The third category is to change the depth sensing range by controlling the exposure time of the camera or the intensity of the projection light rather than adjusting the depth resolution. Such method is designed for a particular depth sensing apparatus, it cannot be used in other types of depth sensing apparatus.
Therefore, in addition to the above-mentioned solutions for enhancing the resolution of depth map on the XY plane, increasing the real depth resolution (along the Z-axis) to represent the required depth details under the restriction of limited computing resources becomes a prominent task for the industries.

SUMMARY

The disclosure is directed to an apparatus and a method for dynamically adjusting depth resolution. Firstly, a salient object is detected. Then, a 3D region of interest in the space is set according to the detected salient object, wherein the 3D region of interest can be adjusted along with the movement of the object. Then, depth resolution in the 3D region of interest is enhanced to represent depth details.
According to one embodiment, an apparatus for dynamically adjusting depth resolution includes a depth capture module, an image capture module and a computing unit. The depth capture module obtains a set of images for disparity computation. The image capture module obtains a high-resolution image whose resolution is higher than the resolution of the depth capture module, wherein the image capture module and the depth capture module are synchronized. The computing unit computes a disparity map and a corresponding first depth map according to the set of images obtained by the depth capture module; sets a three-dimensional (3D) region of interest according to a pre-defined feature of a salient object, the high-resolution image and the first depth map; and computes a second depth map whose depth resolution is greater than the depth resolution of the first depth map in the 3D region of interest by re-computing the disparity map in sub-pixel values and allocating the number of bits required for storing the sub-pixel disparity values.
According to another embodiment, a method for dynamically adjusting depth resolution includes the following steps. First, a set of images for disparity computation and a synchronized high-resolution image whose resolution is higher than the resolution of the set of images are obtained. Second, a disparity map and a corresponding first depth map according to the set of images are computed. Third, a 3D region of interest is set according to a pre-defined feature of a salient object, the high-resolution image and the first depth map. Fourth, a second depth map whose depth resolution is greater than the depth resolution of the first depth map in the 3D region of interest is computed by re-computing the disparity map in sub-pixel values and allocating the number of bits required for storing the sub-pixel disparity values.
The above and other aspects of the disclosure will become better understood with regard to the following detailed description of the preferred but non-limiting embodiment(s). The following description is made with reference to the accompanying drawings.

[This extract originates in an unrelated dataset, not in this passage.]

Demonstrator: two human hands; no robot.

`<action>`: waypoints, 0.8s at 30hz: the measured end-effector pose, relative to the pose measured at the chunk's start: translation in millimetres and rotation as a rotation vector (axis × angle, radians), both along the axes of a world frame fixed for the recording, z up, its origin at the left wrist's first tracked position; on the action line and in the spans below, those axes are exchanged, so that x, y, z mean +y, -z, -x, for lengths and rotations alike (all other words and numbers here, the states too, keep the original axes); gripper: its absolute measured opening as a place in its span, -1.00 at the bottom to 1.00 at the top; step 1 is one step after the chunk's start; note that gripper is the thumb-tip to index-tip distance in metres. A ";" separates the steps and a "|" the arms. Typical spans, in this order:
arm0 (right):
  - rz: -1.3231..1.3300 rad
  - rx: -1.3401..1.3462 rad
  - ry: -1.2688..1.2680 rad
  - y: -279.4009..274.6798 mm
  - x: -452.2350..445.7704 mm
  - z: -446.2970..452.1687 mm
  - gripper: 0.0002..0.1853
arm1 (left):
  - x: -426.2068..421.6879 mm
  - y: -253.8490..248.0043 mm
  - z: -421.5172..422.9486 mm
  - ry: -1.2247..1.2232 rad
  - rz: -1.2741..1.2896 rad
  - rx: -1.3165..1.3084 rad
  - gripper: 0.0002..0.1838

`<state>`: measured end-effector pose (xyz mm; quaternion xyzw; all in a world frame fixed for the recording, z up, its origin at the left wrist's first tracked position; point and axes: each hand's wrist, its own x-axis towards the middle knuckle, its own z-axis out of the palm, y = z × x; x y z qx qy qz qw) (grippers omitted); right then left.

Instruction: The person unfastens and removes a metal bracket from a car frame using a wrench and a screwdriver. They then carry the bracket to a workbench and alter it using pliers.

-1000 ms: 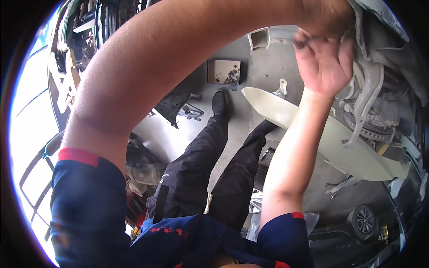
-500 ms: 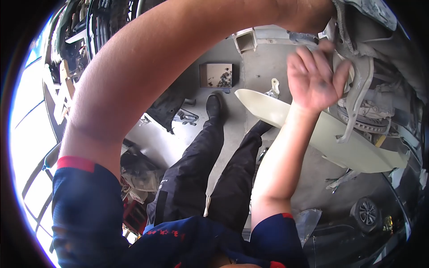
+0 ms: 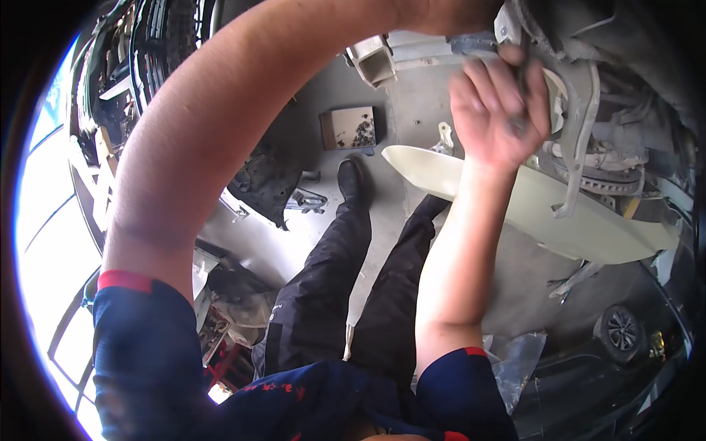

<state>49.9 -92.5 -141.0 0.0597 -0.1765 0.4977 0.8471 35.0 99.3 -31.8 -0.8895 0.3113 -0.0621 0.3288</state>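
Right grip (image 3: 500,106) curled inward since | pinching anything: cannot tell | box (image 3: 340,122): small dark pieces (image 3: 363,132)

Long panel (image 3: 537,206): smooth, low sheen. Curved bracket (image 3: 588,132): dull metal. Brake disc (image 3: 610,187): metal, rough-looking rim. Shirt (image 3: 309,400) and trousers (image 3: 327,253): matt cloth. Sheeting (image 3: 518,360): clear, crinkled, glossy plastic. Floor (image 3: 426,103): matt.

The left arm (image 3: 173,140) arches overhead, the left hand (image 3: 478,13) partly cut off at the top edge. The right forearm (image 3: 465,250) rises, the blurred right hand (image 3: 500,110) curling its fingers, palm toward the camera.
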 end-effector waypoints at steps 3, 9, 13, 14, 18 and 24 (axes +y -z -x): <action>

BRIEF DESCRIPTION OF THE DRAWINGS

FIG. 1A is a schematic diagram of an apparatus for dynamically adjusting depth resolution according to an embodiment of the present disclosure.

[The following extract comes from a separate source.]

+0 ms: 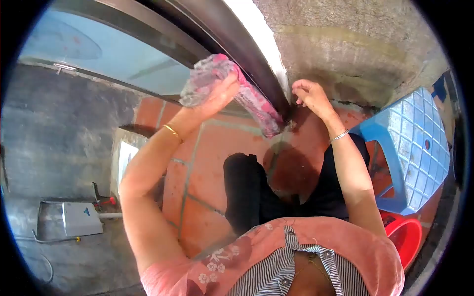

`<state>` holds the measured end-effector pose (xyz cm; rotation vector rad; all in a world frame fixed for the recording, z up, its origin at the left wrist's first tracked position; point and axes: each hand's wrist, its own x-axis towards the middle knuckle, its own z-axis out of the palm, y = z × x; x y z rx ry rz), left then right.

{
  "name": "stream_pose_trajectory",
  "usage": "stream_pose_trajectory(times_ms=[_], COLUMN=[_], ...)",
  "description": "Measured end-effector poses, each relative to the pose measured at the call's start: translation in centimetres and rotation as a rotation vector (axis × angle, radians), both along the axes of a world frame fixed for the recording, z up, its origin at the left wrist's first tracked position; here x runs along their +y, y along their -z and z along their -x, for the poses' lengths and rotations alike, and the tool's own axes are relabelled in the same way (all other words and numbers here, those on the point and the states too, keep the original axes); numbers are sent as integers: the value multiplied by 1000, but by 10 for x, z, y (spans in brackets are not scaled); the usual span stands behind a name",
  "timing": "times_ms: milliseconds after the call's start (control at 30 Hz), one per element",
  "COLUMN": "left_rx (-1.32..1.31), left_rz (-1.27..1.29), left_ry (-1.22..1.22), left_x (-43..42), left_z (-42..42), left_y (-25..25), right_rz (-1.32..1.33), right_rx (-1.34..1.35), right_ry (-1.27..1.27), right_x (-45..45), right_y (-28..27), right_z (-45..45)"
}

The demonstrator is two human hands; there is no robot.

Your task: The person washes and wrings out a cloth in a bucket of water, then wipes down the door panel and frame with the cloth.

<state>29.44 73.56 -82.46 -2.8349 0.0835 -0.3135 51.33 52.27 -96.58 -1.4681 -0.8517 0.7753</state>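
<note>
A wet-looking pink and grey cloth (256, 106) is bunched in my left hand (222, 93), which is closed around it. The cloth lies against the dark door frame (247, 61), and its loose end hangs down toward the tiled floor. My right hand (312, 100) is raised near the foot of the frame, beside the concrete wall (345, 54). Its fingers are loosely bent and a little apart, with nothing visible in them.
A blue plastic stool (417, 148) stands at the right, with a red basin (406, 241) below it. Reddish tiles (217, 167) cover the floor. On the left are a glass pane (113, 49), a dark grey wall (64, 118) and a white box (81, 219).
</note>
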Motion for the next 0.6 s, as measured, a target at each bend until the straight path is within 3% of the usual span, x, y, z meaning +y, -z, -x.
stream_pose_trajectory(times_ms=[33,67,133,167,200,300,333,367,400,433,567,600], left_rx=[19,30,-122,-33,-145,-279,-241,-205,-296,-376,-328,-225], left_rz=[-22,-491,-255,-680,-518,-870,-909,-946,-938,-917,-789,-417], left_ry=[52,244,283,61,288,168,69,-37,108,93,15,-35], left_x=[-2,4,32,28,30,44,38,34,31,35,-6,0], left_z=[-3,0,-5,-6,-6,-1,-6,-5,-8,-6,-10,-2], left_y=[-16,-44,-96,-140,-192,-317,-330,-334,-319,-303,-160,-127], right_rz=[15,-18,-35,-35,-14,36,32,27,18,17,18,18], right_rx=[-4,35,-20,-48,-52,57,40,16,-8,-19,-108,-70], right_ry=[21,40,73,77,84,130,119,103,91,91,88,71], right_x=[-2,0,1,3,6,15,18,20,23,26,26,22], right_y=[1,3,7,10,14,20,22,22,22,25,24,22], right_z=[0,-1,-7,-9,-11,-17,-17,-18,-19,-18,-11,-10])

FIG. 1B is a schematic diagram of tracking the position of a salient object in the 3D region of interest according to an embodiment of the present disclosure.

FIGS. 2A-2C respectively are schematic diagrams of structured-light, active stereo, and passive stereo apparatuses for dynamically adjusting depth resolution according to an embodiment of the present disclosure.

FIG. 3 is a flow diagram of a method for dynamically adjusting depth resolution according to an embodiment of the present disclosure.

FIGS. 4A-4D respectively are architecture diagrams of a computing unit dynamically adjusting depth resolution according to an embodiment of the present disclosure.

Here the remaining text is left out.